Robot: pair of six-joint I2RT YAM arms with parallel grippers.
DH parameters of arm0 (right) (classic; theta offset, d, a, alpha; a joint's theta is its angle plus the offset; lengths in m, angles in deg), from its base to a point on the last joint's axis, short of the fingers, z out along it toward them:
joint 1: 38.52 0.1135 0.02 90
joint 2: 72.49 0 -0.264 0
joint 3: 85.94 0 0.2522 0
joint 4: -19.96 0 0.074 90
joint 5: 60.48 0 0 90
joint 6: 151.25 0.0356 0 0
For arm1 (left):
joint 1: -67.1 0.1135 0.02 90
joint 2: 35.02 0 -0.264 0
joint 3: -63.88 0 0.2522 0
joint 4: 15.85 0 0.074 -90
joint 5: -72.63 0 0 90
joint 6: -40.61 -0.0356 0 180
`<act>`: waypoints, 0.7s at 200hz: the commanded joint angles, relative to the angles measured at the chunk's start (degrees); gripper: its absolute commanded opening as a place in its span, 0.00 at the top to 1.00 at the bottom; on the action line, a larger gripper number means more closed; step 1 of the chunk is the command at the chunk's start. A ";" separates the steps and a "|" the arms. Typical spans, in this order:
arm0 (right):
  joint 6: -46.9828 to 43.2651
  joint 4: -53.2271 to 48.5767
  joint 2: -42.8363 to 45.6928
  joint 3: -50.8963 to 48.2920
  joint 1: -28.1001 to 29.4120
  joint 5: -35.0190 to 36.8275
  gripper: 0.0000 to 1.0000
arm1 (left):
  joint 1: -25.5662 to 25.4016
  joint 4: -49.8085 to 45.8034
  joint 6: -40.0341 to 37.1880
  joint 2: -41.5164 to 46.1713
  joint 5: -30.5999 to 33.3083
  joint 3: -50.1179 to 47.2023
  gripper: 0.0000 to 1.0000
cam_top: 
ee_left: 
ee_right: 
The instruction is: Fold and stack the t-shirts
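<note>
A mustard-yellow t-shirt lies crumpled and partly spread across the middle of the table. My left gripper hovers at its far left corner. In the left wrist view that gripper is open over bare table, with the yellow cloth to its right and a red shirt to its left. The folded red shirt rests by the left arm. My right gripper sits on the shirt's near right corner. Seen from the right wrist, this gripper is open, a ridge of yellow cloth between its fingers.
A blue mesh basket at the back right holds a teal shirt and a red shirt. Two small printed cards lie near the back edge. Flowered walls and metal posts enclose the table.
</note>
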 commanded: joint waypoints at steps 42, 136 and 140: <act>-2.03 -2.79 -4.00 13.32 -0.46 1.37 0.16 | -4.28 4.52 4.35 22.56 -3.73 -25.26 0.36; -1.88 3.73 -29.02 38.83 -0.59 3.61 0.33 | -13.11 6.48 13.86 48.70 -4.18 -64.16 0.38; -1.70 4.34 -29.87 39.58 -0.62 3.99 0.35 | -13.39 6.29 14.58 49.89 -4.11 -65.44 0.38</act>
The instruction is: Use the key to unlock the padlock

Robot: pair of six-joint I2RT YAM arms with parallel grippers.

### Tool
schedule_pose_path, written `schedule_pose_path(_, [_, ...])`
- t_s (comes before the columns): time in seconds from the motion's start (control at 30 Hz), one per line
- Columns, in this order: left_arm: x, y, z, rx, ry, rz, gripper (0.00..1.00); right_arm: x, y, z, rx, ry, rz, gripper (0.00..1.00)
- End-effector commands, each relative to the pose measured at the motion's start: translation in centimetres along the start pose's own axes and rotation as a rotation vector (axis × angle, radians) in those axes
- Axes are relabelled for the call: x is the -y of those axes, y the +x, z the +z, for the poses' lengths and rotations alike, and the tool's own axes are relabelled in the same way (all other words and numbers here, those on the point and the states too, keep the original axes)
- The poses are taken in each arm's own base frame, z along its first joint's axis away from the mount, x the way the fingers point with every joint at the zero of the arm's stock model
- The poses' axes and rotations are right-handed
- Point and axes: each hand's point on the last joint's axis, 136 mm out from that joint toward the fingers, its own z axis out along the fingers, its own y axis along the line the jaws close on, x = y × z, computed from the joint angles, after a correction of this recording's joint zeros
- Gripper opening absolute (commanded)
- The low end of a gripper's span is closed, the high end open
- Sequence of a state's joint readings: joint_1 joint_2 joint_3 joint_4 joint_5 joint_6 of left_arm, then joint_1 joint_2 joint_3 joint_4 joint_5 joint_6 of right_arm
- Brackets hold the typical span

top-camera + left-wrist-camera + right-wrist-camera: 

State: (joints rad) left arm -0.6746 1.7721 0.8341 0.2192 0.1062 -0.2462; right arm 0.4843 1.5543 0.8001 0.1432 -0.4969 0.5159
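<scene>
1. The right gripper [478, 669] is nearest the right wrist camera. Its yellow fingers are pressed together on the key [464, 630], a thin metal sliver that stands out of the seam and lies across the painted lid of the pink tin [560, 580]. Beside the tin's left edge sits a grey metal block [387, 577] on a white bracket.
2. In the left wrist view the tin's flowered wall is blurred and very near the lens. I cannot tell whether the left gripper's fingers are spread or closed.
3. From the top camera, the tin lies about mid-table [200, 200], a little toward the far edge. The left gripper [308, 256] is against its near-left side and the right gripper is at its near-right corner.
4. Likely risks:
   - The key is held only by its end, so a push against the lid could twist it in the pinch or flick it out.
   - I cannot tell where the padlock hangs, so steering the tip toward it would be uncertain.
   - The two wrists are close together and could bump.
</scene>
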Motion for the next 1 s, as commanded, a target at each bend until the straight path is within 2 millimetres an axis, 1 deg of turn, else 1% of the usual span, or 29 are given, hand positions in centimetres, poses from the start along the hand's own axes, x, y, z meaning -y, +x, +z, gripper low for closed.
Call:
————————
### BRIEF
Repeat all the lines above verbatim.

### RESPONSE TO THE TASK
Robot: pair of six-joint I2RT YAM arms with parallel grippers.
DH parameters of arm0 (right) (classic; theta offset, d, a, alpha; a joint's theta is its angle plus the offset; lengths in m, angles in deg), from its base to a point on the last joint's axis, short of the fingers, z out along it toward them:
joint 1: 38.52 0.1135 0.02 90
joint 2: 72.49 0 -0.264 0
joint 3: 85.94 0 0.2522 0
joint 4: -19.96 0 0.074 90
joint 5: 60.48 0 0 90
joint 6: 151.25 0.0356 0 0
For arm1 (left):
joint 1: -67.1 0.1135 0.02 90
joint 2: 35.02 0 -0.264 0
joint 3: -63.88 0 0.2522 0
joint 4: 15.85 0 0.074 -90
joint 5: -72.63 0 0 90
joint 6: -40.61 -0.0356 0 180
`<act>`: waypoints, 0.7s at 200hz: the commanded joint angles, relative to the angles measured at the chunk's start (degrees); gripper: its absolute commanded opening as a place in its span, 0.00 at the top to 1.00 at the bottom; on the action line, a larger gripper number means more closed; step 1 of the chunk is the command at the chunk's start. A ";" separates the steps and a "|" the arms. Typical spans, in this order:
arm0 (right):
  joint 6: -46.9828 to 43.2651
  joint 4: -53.2271 to 48.5767
  joint 2: -42.8363 to 45.6928
  joint 3: -50.8963 to 48.2920
  joint 1: -28.1001 to 29.4120
  joint 5: -35.0190 to 36.8275
  gripper: 0.0000 to 1.0000
arm1 (left):
  joint 1: -25.5662 to 25.4016
  joint 4: -49.8085 to 45.8034
  joint 6: -40.0341 to 37.1880
  joint 2: -41.5164 to 46.1713
  joint 5: -30.5999 to 33.3083
  joint 3: -50.1179 to 47.2023
  gripper: 0.0000 to 1.0000
cam_top: 
ee_left: 
ee_right: 
The instruction is: Fold and stack the t-shirts
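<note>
A mustard-yellow t-shirt lies crumpled and partly spread across the middle of the table. My left gripper hovers at its far left corner. In the left wrist view that gripper is open over bare table, with the yellow cloth to its right and a red shirt to its left. The folded red shirt rests by the left arm. My right gripper sits on the shirt's near right corner. Seen from the right wrist, this gripper is open, a ridge of yellow cloth between its fingers.
A blue mesh basket at the back right holds a teal shirt and a red shirt. Two small printed cards lie near the back edge. Flowered walls and metal posts enclose the table.
</note>
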 commanded: joint waypoints at steps 42, 136 and 140: <act>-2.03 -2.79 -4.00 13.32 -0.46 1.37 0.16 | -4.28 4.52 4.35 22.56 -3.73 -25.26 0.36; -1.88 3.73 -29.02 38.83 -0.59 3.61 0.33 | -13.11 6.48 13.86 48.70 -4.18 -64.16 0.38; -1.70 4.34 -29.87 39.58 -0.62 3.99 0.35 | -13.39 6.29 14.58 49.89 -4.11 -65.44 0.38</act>
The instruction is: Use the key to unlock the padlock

Robot: pair of six-joint I2RT YAM arms with parallel grippers.

### Tool
schedule_pose_path, written `schedule_pose_path(_, [_, ...])`
- t_s (comes before the columns): time in seconds from the motion's start (control at 30 Hz), one per line
- Columns, in this order: left_arm: x, y, z, rx, ry, rz, gripper (0.00..1.00); right_arm: x, y, z, rx, ry, rz, gripper (0.00..1.00)
- End-effector commands, each relative to the pose measured at the motion's start: translation in centimetres along the start pose's own axes and rotation as a rotation vector (axis × angle, radians) in those axes
- Axes are relabelled for the call: x is the -y of those axes, y the +x, z the +z, for the poses' lengths and rotations alike, and the tool's own axes are relabelled in the same way (all other words and numbers here, those on the point and the states too, keep the original axes)
- The poses are taken in each arm's own base frame, z along its first joint's axis away from the mount, x the way the fingers point with every joint at the zero of the arm's stock model
- The poses' axes and rotations are right-handed
- Point and axes: each hand's point on the last joint's axis, 136 mm out from that joint toward the fingers, its own z axis out along the fingers, its own y axis along the line the jaws close on, x = y × z, computed from the joint angles, after a correction of this recording's joint zeros
- Gripper opening absolute (commanded)
- The low end of a gripper's span is closed, the high end open
- Sequence of a state's joint readings: joint_1 joint_2 joint_3 joint_4 joint_5 joint_6 of left_arm, then joint_1 joint_2 joint_3 joint_4 joint_5 joint_6 of right_arm
- Brackets hold the typical span

top-camera + left-wrist-camera + right-wrist-camera: 

State: (joints rad) left arm -0.6746 1.7721 0.8341 0.2192 0.1062 -0.2462; right arm 0.4843 1.5543 0.8001 0.1432 -0.4969 0.5159
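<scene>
1. The right gripper [478, 669] is nearest the right wrist camera. Its yellow fingers are pressed together on the key [464, 630], a thin metal sliver that stands out of the seam and lies across the painted lid of the pink tin [560, 580]. Beside the tin's left edge sits a grey metal block [387, 577] on a white bracket.
2. In the left wrist view the tin's flowered wall is blurred and very near the lens. I cannot tell whether the left gripper's fingers are spread or closed.
3. From the top camera, the tin lies about mid-table [200, 200], a little toward the far edge. The left gripper [308, 256] is against its near-left side and the right gripper is at its near-right corner.
4. Likely risks:
   - The key is held only by its end, so a push against the lid could twist it in the pinch or flick it out.
   - I cannot tell where the padlock hangs, so steering the tip toward it would be uncertain.
   - The two wrists are close together and could bump.
</scene>
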Motion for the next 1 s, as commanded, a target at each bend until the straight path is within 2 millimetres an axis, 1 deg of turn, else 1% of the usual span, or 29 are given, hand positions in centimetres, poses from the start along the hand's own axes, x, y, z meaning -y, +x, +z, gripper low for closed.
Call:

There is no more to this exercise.